#### [WHAT YOU WILL DO]
Which lines run from the one containing "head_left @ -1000" to the end of the listing below? Write them out exactly, both ends included, with nothing else.

#### [DATA SHOWN]
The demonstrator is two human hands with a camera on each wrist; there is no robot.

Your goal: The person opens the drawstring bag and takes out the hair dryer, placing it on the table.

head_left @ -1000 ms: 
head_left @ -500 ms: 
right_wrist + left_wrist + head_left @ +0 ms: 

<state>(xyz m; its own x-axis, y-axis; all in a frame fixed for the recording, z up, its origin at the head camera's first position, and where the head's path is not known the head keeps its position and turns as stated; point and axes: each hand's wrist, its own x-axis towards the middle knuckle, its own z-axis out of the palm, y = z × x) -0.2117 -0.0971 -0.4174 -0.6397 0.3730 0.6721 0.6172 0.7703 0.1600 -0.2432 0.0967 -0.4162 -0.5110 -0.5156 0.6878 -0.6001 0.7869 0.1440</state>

#### [PROBLEM SOLUTION]
head_left @ -1000 ms: 
head_left @ -500 ms: 
right_wrist + left_wrist + head_left @ +0 ms: 

<state>(xyz m; its own x-axis, y-axis; all in a frame fixed for the recording, z up, its origin at the head camera's first position, and where the head's path is not known the head keeps its position and turns as stated; point and axes: each hand's wrist, its own x-axis towards the middle knuckle, its own z-axis out of the palm, y = z × x) -0.2117 -0.0971 -0.4174 -0.6397 0.3730 0.6721 0.6172 0.7703 0.1600 -0.2432 0.0967 -0.4162 -0.5110 -0.5156 0.6878 -0.6001 0.7869 0.1440</state>

Nothing further belongs to this answer.